I had confused where the .. goes :-)
thx for the clarify
Randy W. Sims wrote:
On 12/25/2003 12:18 PM, u235sentinel wrote:
But wouldn't the original initilization also work?
@array1[0..5] = 1;
No. Think of this in terms of parallel assignment, ignoring for the moment that we are talking of arrays, the above is equivalent to:
($e0, $e1, $e2, $e3, $e4, $e5) = 1;
which is equivalent to:
($e0, $e1, $e2, $e3, $e4, $e5) = (1);
because the list on the left-hand side of the assignment operator ('='), puts the right-hand side in list context. This is then filled in by perl to become:
($e0, $e1, $e2, $e3, $e4, $e5) = (1, undef, undef, undef, undef, undef);
because the list on the right-hand side must have the same number of elements as the list on the left-hand side.

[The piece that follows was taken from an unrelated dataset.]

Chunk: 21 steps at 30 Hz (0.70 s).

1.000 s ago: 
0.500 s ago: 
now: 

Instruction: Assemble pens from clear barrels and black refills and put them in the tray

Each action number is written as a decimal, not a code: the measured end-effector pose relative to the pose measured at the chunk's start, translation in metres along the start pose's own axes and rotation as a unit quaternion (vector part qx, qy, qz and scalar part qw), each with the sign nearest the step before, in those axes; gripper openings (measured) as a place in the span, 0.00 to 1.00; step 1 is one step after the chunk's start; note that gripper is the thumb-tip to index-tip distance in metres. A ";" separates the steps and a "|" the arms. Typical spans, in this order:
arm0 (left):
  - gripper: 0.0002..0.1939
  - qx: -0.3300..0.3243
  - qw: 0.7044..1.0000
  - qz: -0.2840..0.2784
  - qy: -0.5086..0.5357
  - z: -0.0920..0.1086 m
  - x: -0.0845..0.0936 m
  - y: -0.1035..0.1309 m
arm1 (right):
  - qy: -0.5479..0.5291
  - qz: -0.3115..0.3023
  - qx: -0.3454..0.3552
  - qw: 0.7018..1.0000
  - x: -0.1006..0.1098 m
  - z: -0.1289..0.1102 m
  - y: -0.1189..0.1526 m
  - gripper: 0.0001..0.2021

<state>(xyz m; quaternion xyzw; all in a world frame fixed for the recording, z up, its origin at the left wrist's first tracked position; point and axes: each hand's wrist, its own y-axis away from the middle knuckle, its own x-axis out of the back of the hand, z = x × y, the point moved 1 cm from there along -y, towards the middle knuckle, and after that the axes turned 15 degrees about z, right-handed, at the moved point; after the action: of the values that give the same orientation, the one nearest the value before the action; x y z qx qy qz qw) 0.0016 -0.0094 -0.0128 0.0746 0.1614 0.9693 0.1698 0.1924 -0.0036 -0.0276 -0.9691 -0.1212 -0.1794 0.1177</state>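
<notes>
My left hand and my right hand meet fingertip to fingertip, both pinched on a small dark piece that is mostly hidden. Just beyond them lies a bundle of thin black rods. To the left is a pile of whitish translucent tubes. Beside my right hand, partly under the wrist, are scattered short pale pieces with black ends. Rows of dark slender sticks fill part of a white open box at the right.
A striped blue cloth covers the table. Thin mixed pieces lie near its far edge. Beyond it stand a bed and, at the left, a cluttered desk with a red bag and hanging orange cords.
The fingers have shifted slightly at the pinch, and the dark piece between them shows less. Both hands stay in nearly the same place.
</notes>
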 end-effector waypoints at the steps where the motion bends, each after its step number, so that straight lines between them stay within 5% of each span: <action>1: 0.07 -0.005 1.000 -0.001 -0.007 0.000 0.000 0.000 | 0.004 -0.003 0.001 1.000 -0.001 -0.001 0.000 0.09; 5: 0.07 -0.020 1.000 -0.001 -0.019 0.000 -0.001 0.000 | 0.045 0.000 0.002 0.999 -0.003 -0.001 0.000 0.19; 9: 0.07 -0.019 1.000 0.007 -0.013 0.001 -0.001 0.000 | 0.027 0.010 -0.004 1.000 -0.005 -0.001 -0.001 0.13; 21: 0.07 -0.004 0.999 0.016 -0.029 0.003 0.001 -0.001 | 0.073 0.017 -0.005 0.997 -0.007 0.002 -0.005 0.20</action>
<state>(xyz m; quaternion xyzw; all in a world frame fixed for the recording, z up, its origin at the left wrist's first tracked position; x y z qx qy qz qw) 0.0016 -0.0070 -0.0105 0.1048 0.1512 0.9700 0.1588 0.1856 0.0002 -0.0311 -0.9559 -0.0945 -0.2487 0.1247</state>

The common idiom to populate an array with a particular value is to use the times operator ('x') which reproduces its left-hand argument the number of times specified by its right-hand argument:
($e0, $e1, $e2, $e3, $e4, $e5) = (1) x 6;
which is equivelent to:
($e0, $e1, $e2, $e3, $e4, $e5) = ((1), (1), (1), (1), (1), (1));
which then gets flatened to:
($e0, $e1, $e2, $e3, $e4, $e5) = (1, 1, 1, 1, 1, 1);
With an array slice, perl basically turns the original:
@array1[0..5] = 1;
into something like:
($array1[0], $array1[1], $array1[2], $array1[3], $array1[4], $array1[5]) = (1, undef, undef, undef, undef, undef);
in the same manner as the first example above.
Regards, Randy.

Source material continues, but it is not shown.